Saat inipun, Indonesia kekurangan ahli hukum Internasional disegala bidang seperti perdagangan, kelautan dan Hak Azasi Manusia. Untuk menjaga keutuhan Indonesia sebagai negara kepulauan, ujarnya, diperlukan ahli-ahli hukum internasional bidang kelautan. Selain itu dalam era perdagangan bebas sekarang ini, diperlukan banyak ahli hukum perdagangan internasional.
“Di era globalisasi ini, masyarakat perlu memahami pentingnya hukum internasional. Selama ini, hukum internasional tidak berpihak kepada negara-negara berkembang, termasuk Indonesia, untuk itu, pemahaman yang menyangkut masalah internasional dan hukum internasional perlu disebarkan kepada semua masyarakat dengan bahasa yang sedehana sehingga semua elemen masyarakat dapat berkontribusi dalam penjagaan keutuhan Indonesia,”tutur Yordan.
Yordan menilai, ketiga mata kuliah tersebut penting dipelajari dan menjadi isu hangat saat ini. “Mata kuliah Security, Human Rights and Humanitarian Law misalnya, merupakan isu terkini mengingat kajiannya erat hubungannya dengan gejolak Timur Tengah antara Israel dan Palestina. Selain itu, isu kerusakan lingkungan dan migrasi juga menjadi bagian penting untuk dipelajari di pelatihan ini,” jelasnya sesaat sebelum keberangkatannya ke Swiss.
Summer Course tersebut diselenggarakan mengingat diskusi dan aksi internasional memainkan peranan penting dalam pembuatan kebijakan publik dan personal pada awal abad ke 21. Oleh karenanya, pelatihan itu akan memberikan kombinasi unik dari segi pengalaman akademis dan praktek bagi para peserta dalam beragam isu, baik integrasi ekonomi, hak asasi dan aksi kemanusiaan, kesehatan, dan lingkungan.

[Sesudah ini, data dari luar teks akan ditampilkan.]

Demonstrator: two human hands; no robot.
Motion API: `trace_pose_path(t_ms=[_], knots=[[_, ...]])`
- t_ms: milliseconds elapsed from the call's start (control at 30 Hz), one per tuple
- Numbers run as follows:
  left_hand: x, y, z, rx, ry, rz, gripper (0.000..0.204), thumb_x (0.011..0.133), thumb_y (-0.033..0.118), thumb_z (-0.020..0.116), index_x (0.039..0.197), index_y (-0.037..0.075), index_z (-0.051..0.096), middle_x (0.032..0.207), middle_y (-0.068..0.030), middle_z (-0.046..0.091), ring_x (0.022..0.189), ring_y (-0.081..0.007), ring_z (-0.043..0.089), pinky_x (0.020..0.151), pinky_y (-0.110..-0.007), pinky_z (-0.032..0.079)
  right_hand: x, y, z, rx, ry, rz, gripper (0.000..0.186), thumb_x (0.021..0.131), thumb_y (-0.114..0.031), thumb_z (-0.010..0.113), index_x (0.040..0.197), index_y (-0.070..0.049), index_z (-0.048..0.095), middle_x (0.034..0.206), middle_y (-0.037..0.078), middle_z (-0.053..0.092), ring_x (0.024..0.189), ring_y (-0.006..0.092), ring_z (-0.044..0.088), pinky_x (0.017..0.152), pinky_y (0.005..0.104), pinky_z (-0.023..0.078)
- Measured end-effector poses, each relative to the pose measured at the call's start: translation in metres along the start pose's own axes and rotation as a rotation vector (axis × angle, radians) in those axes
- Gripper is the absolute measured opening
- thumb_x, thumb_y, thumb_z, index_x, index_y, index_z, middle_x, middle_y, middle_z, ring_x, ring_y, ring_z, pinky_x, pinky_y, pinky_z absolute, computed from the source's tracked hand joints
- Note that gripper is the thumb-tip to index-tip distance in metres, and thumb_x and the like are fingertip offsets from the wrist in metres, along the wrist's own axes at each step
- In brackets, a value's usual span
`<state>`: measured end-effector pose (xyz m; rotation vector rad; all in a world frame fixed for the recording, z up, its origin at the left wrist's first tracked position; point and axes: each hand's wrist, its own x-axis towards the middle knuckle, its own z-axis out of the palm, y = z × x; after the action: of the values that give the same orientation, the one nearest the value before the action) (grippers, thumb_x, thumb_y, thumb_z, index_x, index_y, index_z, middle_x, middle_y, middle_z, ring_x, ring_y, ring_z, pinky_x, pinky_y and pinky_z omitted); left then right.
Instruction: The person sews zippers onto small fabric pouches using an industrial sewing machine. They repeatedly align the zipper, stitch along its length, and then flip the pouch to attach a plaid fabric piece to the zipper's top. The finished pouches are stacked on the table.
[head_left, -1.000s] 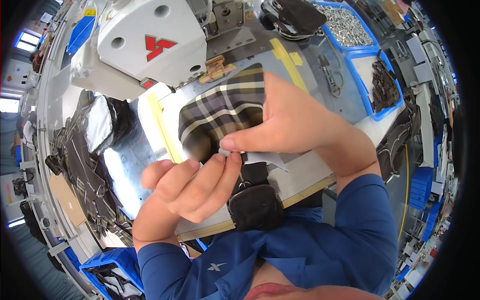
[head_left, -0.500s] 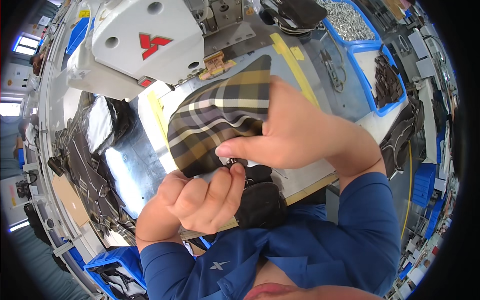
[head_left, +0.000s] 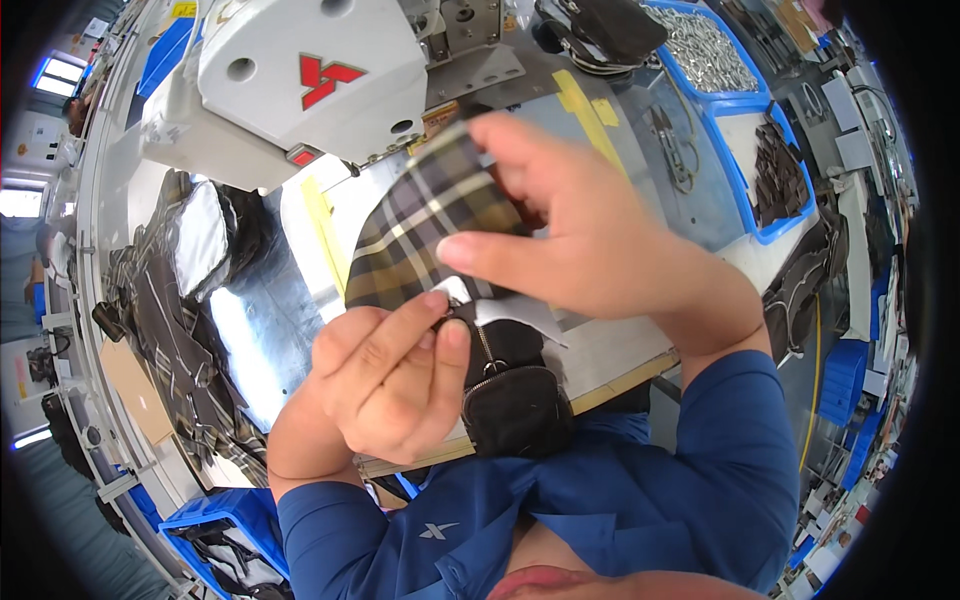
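A plaid fabric panel [head_left: 420, 215] in brown, black and white stands up in front of me, joined to a black bag piece with zippers [head_left: 515, 410] near the table's front edge. My left hand [head_left: 390, 380] is closed at the bag's upper end, fingertips pinching around a small metal fitting [head_left: 456, 303]. Over the panel's right side is my right hand [head_left: 590, 240], thumb and fingers apart, slightly blurred. Its index finger is close to the panel's top edge; whether it touches is unclear. A white flap [head_left: 520, 318] sticks out beside the zipper.
A white sewing machine head [head_left: 310, 90] stands just beyond the panel. Snips [head_left: 672, 150] lie to the right, near blue bins of metal parts [head_left: 700, 50] and dark strips [head_left: 778, 175]. Plaid and black pieces [head_left: 180, 340] are heaped at left; a blue crate [head_left: 225, 520] is lower left.
My right hand has loosened from the panel, its thumb lifting off the metal fitting. The panel has sagged and turned, exposing the white flap and zipper. My left hand keeps its place at the fitting.
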<state>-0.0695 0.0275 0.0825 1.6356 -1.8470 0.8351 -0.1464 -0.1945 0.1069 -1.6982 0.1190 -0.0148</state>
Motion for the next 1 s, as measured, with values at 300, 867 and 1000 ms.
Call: trace_pose_path(t_ms=[300,867,1000], knots=[[0.002,-0.004,-0.015,-0.031,-0.008,-0.059,0.024,0.076,-0.014,0.078,0.098,-0.005,0.072,0.095,-0.0086,0.056,0.091,-0.0312,0.076,0.067,-0.037,0.049,-0.010,-0.006,-0.013,-0.436,-0.025,-0.446,0.033,0.077,-0.001,0.082,0.109,-0.008,0.078,0.103,0.007,0.075,0.075,0.0165,0.066,0.069,0.0293,0.052],[0.001,0.000,-0.011,-0.227,0.036,0.022,0.017,0.076,-0.010,0.078,0.088,0.000,0.073,0.091,-0.0077,0.059,0.091,-0.0307,0.074,0.070,-0.036,0.055,-0.004,0.002,-0.008,-0.888,0.026,-1.198,0.026,0.073,-0.008,0.079,0.098,-0.003,0.077,0.103,0.008,0.074,0.089,0.0245,0.068,0.069,0.0366,0.052],[0.006,-0.005,-0.019,-0.262,0.018,-0.090,0.022,0.075,-0.009,0.081,0.094,-0.004,0.072,0.091,-0.0097,0.061,0.091,-0.0329,0.074,0.073,-0.040,0.060,-0.003,-0.007,-0.010,-0.736,-0.086,-1.011,0.035,0.072,-0.007,0.081,0.107,-0.002,0.077,0.106,0.009,0.073,0.094,0.0281,0.070,0.073,0.0390,0.054]])
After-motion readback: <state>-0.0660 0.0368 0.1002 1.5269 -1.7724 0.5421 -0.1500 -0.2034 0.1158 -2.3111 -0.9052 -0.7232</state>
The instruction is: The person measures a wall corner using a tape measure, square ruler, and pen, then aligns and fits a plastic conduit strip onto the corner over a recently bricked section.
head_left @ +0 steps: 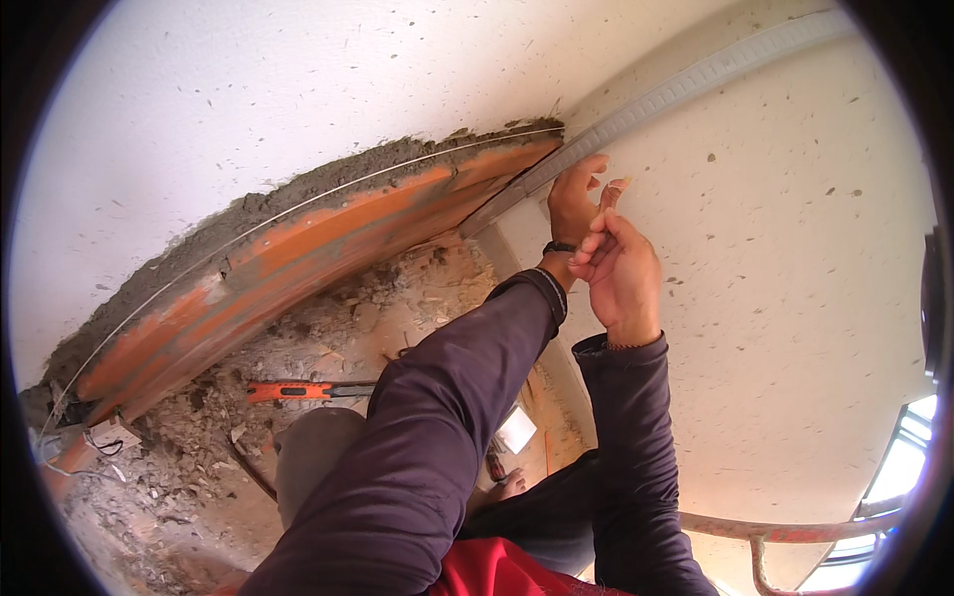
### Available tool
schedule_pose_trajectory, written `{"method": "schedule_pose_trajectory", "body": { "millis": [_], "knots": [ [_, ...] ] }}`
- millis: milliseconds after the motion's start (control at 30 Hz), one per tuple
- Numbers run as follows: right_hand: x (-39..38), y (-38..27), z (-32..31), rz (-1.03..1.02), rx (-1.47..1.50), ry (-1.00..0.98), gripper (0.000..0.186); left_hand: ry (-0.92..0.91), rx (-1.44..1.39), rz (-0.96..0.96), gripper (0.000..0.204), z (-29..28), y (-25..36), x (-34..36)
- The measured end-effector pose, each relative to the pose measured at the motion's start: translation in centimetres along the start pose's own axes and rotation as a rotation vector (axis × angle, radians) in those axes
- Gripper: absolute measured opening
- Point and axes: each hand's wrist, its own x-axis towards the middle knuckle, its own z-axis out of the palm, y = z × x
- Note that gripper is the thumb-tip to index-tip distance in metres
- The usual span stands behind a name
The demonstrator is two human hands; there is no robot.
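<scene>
My left hand (576, 199) is raised beside the grey metal strip (676, 89) that runs along the wall corner, its fingers bent but apart. Just below it my right hand (621, 273) overlaps the left hand and wrist, fingers curled together; what they grip, if anything, is unclear. To their left, an orange-painted board (338, 228) with grey smears lies along the white wall, edged with rough mortar (248, 209). A thin white string (348, 177) runs along that edge.
An orange-handled tool (293, 390) lies on the rubble-strewn floor (179, 507) beside my legs, near a small white square (516, 429). Loose wires (104, 442) are at lower left. A speckled wall (775, 298) fills the right, with a rusty metal bar (775, 528) and a window at lower right.
</scene>
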Motion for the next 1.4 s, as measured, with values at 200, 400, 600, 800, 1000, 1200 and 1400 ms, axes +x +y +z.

Pelatihan yang dimulai pada 7 Juni ini akan diikuti Yordan bersama peserta lain yang menjadi perwakilan dari berbagai Negara dari kawasan benua Asia, Eropa, Australia, Amerika, dan Afrika. “Dari Asia, hanya terpilih tiga peserta, yaitu dari Indonesia yang diwakili FH-UMY, Gujarat National Law University, dan Singapura dari National University of Singapore,” imbuh Yordan.
Di Jenewa yang merupakan pusat aktivitas 23 organisasi internasional dunia, 200 wakil tetap dan misi pemerintah, serta lebih dari 300 NGO, Yordan dan peserta lainnya akan berdiskusi dengan para pemimpin organisasi internasional terkait dengan mata kuliah yang mereka ikuti, termasuk mengikuti praktek dan simulasi pengambilan keputusan oleh berbagai organisasi dunia tersebut. Untuk mengikuti summer course, Yordan harus melewati beberapa tahap seperti seleksi administratif yang kemudian seleksi wawacara melalui telepon. Dari 1500 aplikan yang melamar, hanya 45 orang yang diterima dan tidak semuanya bisa mengikuti tiga mata kuliah tersebut. “Secara umum, peserta adalah praktisi mulai dari Jaksa, Hakim, Pengacara, Student Master dan Ph.D serta perwakilan dari Organisasi Internasional dan NGO,” tandasnya.